Pour nous, cela signifie l’extension de la grève à tous les secteurs de l’économie pour arrêter complètement et indéfiniment la production et lutter pour un programme incluant les revendications suivantes :
- A bas la répression ! Enquête et punition des responsables ! Dissolution de l’ESMAD !
- Non aux contre-réformes et autres mesures néolibérales ! Non à la privatisation de la santé ! Vaccins et santé publique garantis pour toutes et tous ! Aide d’urgence pour toutes celles et ceux qui en ont besoin ! Que les capitalistes et les super-riches paient pour la crise !

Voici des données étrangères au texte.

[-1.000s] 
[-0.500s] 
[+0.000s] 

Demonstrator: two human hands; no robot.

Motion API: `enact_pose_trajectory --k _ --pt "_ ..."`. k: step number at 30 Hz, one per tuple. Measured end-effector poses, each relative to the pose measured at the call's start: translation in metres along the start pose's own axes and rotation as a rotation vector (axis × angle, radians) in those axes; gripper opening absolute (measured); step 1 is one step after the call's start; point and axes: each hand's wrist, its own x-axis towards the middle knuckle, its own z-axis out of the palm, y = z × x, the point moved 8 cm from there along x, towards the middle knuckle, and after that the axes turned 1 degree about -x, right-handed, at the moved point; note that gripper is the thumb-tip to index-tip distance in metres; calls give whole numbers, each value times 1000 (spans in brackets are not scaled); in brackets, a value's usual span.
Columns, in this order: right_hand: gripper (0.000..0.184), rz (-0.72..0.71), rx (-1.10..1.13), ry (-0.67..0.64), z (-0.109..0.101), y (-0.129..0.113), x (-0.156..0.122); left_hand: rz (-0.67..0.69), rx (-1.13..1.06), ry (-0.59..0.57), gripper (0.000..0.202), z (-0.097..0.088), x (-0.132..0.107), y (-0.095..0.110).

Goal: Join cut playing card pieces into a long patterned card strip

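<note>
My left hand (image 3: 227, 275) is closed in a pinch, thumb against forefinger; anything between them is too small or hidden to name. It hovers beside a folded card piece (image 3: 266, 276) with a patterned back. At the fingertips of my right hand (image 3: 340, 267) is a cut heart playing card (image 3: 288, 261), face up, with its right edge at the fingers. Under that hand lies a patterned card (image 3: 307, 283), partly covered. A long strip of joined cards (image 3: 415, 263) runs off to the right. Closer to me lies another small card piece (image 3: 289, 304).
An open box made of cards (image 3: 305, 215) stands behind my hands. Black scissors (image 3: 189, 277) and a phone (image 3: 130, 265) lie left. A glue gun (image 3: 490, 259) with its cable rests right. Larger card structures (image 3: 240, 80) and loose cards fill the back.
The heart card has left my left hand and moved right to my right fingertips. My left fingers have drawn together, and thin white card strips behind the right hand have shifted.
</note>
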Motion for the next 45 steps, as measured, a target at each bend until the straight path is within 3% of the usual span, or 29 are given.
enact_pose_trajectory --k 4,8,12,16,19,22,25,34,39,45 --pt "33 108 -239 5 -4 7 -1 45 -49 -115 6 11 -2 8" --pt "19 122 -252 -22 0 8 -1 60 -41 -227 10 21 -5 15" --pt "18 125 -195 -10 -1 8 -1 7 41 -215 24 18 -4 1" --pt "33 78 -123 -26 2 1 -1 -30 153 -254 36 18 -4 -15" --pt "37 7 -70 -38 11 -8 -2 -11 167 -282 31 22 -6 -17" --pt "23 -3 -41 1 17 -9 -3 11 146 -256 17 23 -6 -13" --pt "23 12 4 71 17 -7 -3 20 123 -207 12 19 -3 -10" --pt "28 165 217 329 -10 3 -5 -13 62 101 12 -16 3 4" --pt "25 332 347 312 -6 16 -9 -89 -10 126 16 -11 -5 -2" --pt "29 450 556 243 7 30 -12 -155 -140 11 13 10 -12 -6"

- A bas Iván Duque et le système politique et économique qui le soutient !
- Pour un gouvernement des travailleurs et des masses opprimées.
Colombia Resiste – Solidarité internationale
La solidarité du mouvement international de la classe ouvrière est absolument cruciale. Les faibles mots de condamnation des gouvernements capitalistes ne signifient rien. Biden et d’autres sont les défenseurs loyaux d’un système économique à l’origine de toutes les souffrances qu’endurent actuellement les masses colombiennes. Mais l’héroïsme et l’ingéniosité des manifestants, en particulier des jeunes, sont une source d’inspiration pour la classe ouvrière et les opprimés dans toute l’Amérique latine et au-delà.
C’est pourquoi Alternative Socialiste Internationale (ASI) s’est engagée à construire une campagne de solidarité internationale pour soutenir la révolte de masse en Colombie et toutes celles et ceux qui font face à la répression. Les socialistes, les syndicalistes, les militants antiracistes et féministes du monde entier sont solidaires du soulèvement héroïque des masses colombiennes. Nous luttons contre le même système économique mondial qui n’engendre que misère, violence et destruction écologique.
C’est précisément pour cette raison que nous nous organisons au niveau international – un parti mondial qui relie les luttes de la classe ouvrière et des opprimés sur tous les continents, unis dans un mouvement commun de rupture avec le capitalisme et l’impérialisme.